Zanetti Bianca Ferrarini, Braga Daniela Paes de Almeida Ferreira, Setti Amanda Souza, Iaconelli Assumpto, Borges Edson
Fertility Medical Group, São Paulo, SP - Brazil.
Instituto Sapientiae - Centro de Estudos e Pesquisa em Reprodução Humana Assistida, São Paulo, SP - Brazil.
JBRA Assist Reprod. 2020 Jan 30;24(1):24-29. doi: 10.5935/1518-0557.20190050.
To compare the effect of pituitary suppression regimens on oocyte morphology in consecutive ICSI cycles of the same patients.
Data was obtained from 200 matched consecutive intracytoplasmic sperm injection (ICSI) cycles performed in 100 couples undergoing the first cycle with the GnRH agonist and the following cycle with the GnRH antagonist regimen, from January 2010 to August 2016, in a private university-affiliated IVF centre. The effects of the pituitary suppression type on oocyte morphology were assessed by multivariate General Linear Models.

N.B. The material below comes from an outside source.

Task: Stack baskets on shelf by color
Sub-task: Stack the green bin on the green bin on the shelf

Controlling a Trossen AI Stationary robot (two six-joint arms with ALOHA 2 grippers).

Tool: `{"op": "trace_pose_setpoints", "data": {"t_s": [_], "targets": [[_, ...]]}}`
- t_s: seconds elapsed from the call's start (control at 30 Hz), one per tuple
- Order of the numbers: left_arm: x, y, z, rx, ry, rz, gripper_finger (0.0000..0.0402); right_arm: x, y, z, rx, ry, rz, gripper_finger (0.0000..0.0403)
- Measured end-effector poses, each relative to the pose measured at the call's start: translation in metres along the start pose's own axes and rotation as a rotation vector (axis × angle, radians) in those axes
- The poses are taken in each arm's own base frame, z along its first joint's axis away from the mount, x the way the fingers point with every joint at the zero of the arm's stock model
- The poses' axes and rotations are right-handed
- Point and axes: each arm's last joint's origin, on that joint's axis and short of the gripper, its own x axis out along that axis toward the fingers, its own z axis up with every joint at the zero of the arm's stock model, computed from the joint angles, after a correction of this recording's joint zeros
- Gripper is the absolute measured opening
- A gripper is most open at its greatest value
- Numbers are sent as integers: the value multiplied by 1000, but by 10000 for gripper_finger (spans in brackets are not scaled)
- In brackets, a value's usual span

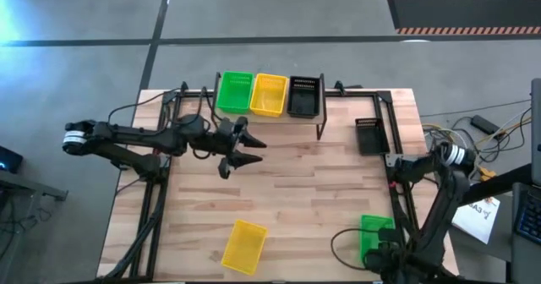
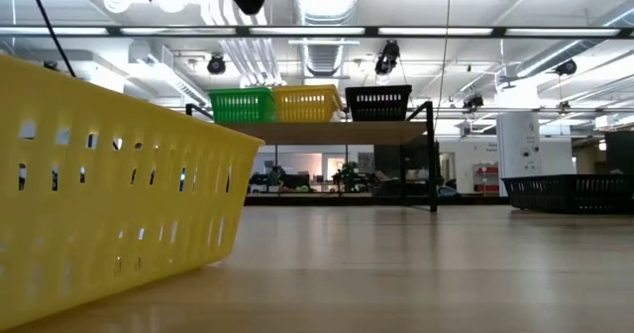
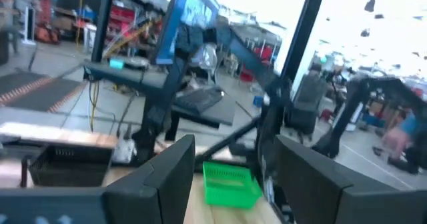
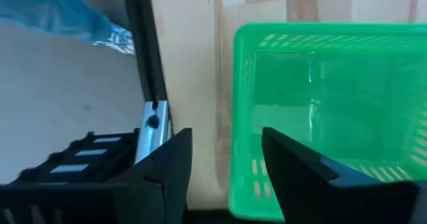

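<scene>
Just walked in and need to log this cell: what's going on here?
A two-armed robot is sorting baskets onto a shelf by colour. A green, a yellow and a black basket already sit side by side on it. Three are left on the table: a yellow one near the front, a black one beside the shelf, and a green one at the front right corner. The right gripper is open at that green basket's wall, gripping nothing. The left gripper hangs open in front of the shelf, empty.
</scene>
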Motion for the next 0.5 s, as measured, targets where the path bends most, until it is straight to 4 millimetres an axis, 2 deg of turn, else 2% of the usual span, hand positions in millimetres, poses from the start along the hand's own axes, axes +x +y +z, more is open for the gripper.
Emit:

Mean interval between cycles was 185.32±192.85 days. Maternal age, body mass index, and total FSH dose administered were similar in both patients' cycles. Antagonist cycles presented lower incidence of dark cytoplasm (0.69±3.28% vs. 4.40±17.70%, p=0.047), Smooth endoplasmic reticulum (SER cluster (4.37±11.62% vs. 7.36±17.17%, p=0.046), and ZP defects (6.05±14.76% vs. 11.84±25.13%, p=0.049). Similar numbers of follicles retrieved oocytes, and mature oocytes were observed between the GnRH groups, as well as the fertilisation rate, number of obtained embryos, high-quality embryo rates, and the clinical outcomes.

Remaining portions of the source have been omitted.